Time-Aligned Moving Average (TAMA)

Using Frames

The TAMA method first divides each speaker’s speech into overlapping frames of fixed length. We empirically adjust two method parameters, frame length at 16s and time step at 8s. A particular frame could contain no InterPausalUnits, in which case its a/p feature values are considered ‘missing’, for those we use the MissingFrame object.

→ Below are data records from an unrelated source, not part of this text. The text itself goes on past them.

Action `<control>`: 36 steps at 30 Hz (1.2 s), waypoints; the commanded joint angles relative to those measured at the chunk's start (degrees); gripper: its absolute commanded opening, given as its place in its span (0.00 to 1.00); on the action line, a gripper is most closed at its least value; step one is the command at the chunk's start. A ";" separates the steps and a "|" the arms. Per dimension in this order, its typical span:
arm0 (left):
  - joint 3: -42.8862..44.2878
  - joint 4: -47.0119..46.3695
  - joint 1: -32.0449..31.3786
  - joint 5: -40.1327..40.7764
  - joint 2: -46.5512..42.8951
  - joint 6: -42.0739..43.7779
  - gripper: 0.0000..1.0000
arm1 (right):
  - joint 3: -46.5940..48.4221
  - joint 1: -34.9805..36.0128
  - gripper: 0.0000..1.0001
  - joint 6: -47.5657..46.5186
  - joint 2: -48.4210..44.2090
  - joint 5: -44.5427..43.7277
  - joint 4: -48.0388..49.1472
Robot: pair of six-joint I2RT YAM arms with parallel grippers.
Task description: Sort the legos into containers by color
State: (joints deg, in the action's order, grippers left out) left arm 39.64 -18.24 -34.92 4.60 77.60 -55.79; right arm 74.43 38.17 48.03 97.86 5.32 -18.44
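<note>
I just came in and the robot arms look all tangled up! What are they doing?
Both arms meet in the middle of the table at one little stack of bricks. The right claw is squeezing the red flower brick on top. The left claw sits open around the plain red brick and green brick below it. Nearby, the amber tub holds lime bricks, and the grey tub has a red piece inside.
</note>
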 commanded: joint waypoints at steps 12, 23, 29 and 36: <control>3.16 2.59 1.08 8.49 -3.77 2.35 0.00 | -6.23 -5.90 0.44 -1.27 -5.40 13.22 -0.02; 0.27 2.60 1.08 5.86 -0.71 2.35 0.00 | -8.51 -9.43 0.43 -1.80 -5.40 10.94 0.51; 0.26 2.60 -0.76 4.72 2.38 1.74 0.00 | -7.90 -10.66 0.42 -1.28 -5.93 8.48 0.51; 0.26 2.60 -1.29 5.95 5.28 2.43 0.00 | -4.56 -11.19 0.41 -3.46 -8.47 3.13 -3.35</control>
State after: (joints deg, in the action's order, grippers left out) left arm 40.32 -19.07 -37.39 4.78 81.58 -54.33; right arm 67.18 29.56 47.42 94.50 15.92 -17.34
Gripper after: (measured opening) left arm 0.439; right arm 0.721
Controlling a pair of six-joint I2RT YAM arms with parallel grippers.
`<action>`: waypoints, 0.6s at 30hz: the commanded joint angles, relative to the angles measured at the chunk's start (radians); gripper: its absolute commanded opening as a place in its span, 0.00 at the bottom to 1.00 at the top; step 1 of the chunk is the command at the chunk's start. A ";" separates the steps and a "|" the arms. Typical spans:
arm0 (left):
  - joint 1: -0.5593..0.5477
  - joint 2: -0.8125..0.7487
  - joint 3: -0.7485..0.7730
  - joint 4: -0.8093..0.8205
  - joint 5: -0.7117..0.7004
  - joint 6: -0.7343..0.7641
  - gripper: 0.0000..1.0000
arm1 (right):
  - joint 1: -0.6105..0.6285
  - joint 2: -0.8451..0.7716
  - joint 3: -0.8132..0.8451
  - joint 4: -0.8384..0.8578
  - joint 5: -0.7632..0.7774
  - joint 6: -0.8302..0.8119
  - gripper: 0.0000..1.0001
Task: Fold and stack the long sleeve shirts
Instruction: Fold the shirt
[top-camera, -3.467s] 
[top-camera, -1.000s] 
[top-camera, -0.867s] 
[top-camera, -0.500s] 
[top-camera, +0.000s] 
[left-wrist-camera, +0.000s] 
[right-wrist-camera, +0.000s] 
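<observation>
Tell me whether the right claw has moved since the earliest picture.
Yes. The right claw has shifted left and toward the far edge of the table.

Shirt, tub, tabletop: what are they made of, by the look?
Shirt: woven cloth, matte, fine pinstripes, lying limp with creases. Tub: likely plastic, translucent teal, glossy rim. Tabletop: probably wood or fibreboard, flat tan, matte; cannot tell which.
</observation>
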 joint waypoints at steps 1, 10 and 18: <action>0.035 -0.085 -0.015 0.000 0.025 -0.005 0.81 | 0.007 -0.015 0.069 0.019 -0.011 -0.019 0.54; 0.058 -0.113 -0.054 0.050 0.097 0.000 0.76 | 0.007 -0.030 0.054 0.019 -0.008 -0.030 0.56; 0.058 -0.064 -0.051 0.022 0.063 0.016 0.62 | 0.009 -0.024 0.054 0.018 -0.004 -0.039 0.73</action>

If you already have the list of InterPausalUnit’s that fall entirely or partially within a frame, you can create your Frame object with its constructor:

from entrainment_metrics.tama import Frame, MissingFrame
frame = Frame(
    start=8.0,
    end=24.0,
    is_missing=False,
    interpausal_units=[
        InterPausalUnit(8.0, 12.0, {'F0_MAX': 200.002}),
        InterPausalUnit(16.0, 24.0, {'F0_MAX': 300.002}),
    ]
)

missing_frame = MissingFrame(start=0.0, end=0.4)

In case you don’t have the specific list of InterPausalUnit’s for each frame inside a wav file but you do have a .words file (as described in the InterPausalUnit section), then you can get your frames like this:

from entrainment_metrics import tama
from entrainment_metrics.tama import get_frames
from typing import List, Union

some_frames: List[Union[tama.Frame, tama.MissingFrame]] = get_frames(
    wav_fname, words_fname
)

Constructing time series of acoustic-prosodic features

Once you have a list of frames from an audio, you can generate time-series data of several a/p features. If for the InterPausalUnits in your frames the features of interest have already been calculated, then you can directly compute the time series like this:

from entrainment_metrics.tama import calculate_time_series
from typing import List

time_series_a: List[float] = calculate_time_series(
    feature="FEATURE_CALCULATED",
    frames=some_frames,
)

But, if your IPUs don’t have their feature values calculated, then you can use an extractor (praat or opensmile) for that purpose:

from entrainment_metrics.tama import calculate_time_series
from typing import List

time_series_a: List[float] = calculate_time_series(
    feature="F0_MAX",
    frames=some_frames,
    audio_file="path/to/audio.wav",
    extractor="praat",
    pitch_gender="F",
)

Sample cross-correlation as a proxy for entrainment

The sample cross-correlation is a measure which aims at capturing the correlation between two series as one of them is lagged (i.e., its points are shifted a number of positions). Intuitively, it can be interpreted similarly to Pearson’s correlation coefficient between a time-series and a lagged version of another one.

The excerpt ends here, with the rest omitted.